From discussions with the ENCODE group and the experiences reported by AE, we knew that collecting metadata would be one of the largest challenges we faced. To support the types of queries mentioned above, the modENCODE DCC devoted considerable time and attention to the metadata collection process. It would require active collaboration with the data providers by biologically trained staff knowledgeable in the experimental techniques, data types, data formats and software that would be employed. Additionally, we knew the volume of data submitted would necessitate scalability and as much automation in the data quality control process as possible, yet the diversity of experiment and data types would require flexibility and swift responses to changing requirements, two demands, which are often incompatible.

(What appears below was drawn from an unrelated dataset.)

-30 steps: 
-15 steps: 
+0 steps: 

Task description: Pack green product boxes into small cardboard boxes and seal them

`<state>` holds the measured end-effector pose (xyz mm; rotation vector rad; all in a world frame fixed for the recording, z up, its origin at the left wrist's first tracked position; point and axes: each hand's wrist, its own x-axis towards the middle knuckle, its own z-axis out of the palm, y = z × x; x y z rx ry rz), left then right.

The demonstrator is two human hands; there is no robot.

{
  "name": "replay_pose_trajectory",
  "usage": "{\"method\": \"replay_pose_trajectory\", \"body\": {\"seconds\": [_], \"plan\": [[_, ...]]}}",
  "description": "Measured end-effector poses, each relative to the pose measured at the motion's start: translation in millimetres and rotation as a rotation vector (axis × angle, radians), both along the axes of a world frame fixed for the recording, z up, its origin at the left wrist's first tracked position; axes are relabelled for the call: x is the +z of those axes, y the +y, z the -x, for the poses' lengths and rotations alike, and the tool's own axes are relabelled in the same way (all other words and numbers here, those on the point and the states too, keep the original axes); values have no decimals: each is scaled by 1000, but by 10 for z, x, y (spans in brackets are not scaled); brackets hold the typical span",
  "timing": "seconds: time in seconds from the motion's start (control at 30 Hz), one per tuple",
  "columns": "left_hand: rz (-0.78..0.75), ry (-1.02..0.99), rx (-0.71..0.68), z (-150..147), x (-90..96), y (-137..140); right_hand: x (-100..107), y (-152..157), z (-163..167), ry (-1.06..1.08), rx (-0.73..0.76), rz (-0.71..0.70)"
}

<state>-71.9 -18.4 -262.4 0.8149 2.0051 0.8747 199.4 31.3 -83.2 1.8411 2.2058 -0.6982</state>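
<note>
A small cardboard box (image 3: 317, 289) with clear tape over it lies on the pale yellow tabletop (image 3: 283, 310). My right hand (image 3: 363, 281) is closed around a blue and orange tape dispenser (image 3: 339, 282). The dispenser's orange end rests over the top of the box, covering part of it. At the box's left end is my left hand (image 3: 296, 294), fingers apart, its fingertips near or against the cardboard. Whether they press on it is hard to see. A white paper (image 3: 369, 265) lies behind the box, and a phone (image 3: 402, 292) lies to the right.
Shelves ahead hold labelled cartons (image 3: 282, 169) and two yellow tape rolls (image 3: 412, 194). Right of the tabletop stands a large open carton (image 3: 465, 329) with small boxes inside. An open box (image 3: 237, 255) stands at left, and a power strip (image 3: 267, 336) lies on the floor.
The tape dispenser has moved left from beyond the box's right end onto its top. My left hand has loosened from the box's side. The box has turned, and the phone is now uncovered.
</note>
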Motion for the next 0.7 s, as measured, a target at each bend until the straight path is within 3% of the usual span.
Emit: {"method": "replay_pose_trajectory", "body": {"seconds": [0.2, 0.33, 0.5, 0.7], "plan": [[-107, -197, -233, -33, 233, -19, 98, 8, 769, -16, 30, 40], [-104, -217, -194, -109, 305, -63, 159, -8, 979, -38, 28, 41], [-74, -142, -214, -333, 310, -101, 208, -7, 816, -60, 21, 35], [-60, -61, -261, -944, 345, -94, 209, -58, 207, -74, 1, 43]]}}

An effective consortium DCC must make a large volume of data readily accessible to the research community as soon as the data are experimentally verified. To respect the research objectives of DCC data producers, resource users are encouraged to observe a 9-month waiting period. During this time, they may freely use the modENCODE data in their own research programs, but must defer publications until either after the waiting period or until they have conferred and obtained agreement from the original producers. (The modENCODE data release policy is available at http://www.genome.gov/27528022
). We present here several principles in the design of the modENCODE DCC and our approach to collecting, storing and cataloging data. We describe the ramifications of collecting thorough and deep metadata for describing experiments. The lessons we have learned are applicable to both large data centers and small groups looking to host data for the broader community.